Bien qu’elles se ressemblent, plusieurs critères fondamentaux séparent l’EMDR de l’IMO :

  • Les mouvements oculaires : L’EMDR utilise un balayage latéral uniquement (gauche-droite), rapide et répété. L’IMO est multidirectionnelle (haut, bas, diagonales, cercles) selon chaque zone émotionnelle.
  • Le protocole : L’EMDR suit un protocole rigide de 8 phases structurées. L’IMO est un protocole souple que j’ajuste en temps réel à ce que vous vivez.
  • Votre rôle : En EMDR, le rythme est imposé par le thérapeute. En IMO, vous gardez le contrôle et dosez l’intensité.
  • La durée : L’IMO permet une thérapie ultra-brève (souvent 1 à 3 séances par souvenir).

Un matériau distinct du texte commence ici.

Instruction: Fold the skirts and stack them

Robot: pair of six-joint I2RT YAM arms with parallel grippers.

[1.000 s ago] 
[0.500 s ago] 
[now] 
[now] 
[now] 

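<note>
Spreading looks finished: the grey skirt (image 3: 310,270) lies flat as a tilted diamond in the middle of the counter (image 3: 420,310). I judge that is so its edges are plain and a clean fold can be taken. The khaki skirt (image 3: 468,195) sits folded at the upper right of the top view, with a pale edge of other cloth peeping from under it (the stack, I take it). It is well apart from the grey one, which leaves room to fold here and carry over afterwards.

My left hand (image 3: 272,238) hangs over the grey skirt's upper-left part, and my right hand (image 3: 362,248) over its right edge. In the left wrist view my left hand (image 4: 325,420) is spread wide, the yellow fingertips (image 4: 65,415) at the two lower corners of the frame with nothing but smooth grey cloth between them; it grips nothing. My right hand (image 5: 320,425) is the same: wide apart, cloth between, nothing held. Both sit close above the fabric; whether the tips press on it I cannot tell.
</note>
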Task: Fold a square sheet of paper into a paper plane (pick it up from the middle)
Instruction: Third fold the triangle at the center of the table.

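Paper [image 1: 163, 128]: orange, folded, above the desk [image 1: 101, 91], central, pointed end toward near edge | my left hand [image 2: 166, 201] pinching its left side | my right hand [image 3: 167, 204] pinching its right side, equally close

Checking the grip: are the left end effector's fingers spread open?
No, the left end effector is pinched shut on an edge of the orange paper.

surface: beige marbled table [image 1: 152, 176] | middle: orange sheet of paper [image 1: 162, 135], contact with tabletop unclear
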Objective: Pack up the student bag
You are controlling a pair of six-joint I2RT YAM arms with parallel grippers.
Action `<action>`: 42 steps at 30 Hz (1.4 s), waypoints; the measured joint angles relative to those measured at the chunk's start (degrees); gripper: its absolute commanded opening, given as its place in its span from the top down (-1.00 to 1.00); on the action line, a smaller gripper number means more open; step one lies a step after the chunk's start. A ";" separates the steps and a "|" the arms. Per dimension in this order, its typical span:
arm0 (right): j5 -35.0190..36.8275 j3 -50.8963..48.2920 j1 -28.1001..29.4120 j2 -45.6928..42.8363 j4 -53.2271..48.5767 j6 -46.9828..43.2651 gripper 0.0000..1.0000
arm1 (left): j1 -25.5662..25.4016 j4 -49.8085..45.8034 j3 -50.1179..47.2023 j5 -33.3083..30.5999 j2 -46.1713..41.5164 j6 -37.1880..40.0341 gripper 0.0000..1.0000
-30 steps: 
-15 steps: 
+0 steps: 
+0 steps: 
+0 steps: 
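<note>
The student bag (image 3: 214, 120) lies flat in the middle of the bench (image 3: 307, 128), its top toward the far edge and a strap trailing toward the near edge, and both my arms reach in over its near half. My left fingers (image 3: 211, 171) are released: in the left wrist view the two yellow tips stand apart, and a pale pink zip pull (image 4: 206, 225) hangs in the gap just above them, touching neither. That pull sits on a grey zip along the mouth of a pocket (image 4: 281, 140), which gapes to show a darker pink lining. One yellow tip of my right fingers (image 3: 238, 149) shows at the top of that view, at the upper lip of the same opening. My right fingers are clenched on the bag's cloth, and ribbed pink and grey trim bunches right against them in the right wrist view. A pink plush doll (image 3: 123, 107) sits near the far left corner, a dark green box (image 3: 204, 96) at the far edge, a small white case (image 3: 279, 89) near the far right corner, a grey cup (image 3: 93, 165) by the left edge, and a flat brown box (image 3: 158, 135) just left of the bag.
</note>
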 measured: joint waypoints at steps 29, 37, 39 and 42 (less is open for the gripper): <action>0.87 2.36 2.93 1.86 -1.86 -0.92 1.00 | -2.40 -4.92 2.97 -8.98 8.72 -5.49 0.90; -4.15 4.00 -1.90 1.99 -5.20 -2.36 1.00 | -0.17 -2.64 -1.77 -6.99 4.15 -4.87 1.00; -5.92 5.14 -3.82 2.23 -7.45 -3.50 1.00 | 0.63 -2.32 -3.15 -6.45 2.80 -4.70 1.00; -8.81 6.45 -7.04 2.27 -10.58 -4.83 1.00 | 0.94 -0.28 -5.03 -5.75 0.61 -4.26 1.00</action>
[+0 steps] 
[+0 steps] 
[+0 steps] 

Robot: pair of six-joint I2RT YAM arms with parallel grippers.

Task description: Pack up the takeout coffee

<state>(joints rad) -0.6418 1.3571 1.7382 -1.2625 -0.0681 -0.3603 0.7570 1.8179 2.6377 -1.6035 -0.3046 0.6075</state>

Pourquoi j’ai choisi l’IMO

Après plus de 20 ans de pratique, l’IMO s’est imposée comme mon accompagnement signature, parce qu’elle s’ajuste à vous, et non l’inverse. Je n’applique pas un protocole : j’explore avec vous, à votre rythme, les zones chargées émotionnellement, en adaptant chaque séance à ce que vous traversez réellement. C’est aussi la méthode que j’utilise avec les enfants, en adaptant entièrement le cadre à leur âge et leur sensibilité.

Si une direction de regard s’avère difficile, je propose un chemin plus doux. Si le tapping vous convient mieux, c’est lui que j’utilise. Pas besoin que le souvenir soit « grave » pour qu’il soit traité. Ce qui compte, c’est la trace qu’il a laissée.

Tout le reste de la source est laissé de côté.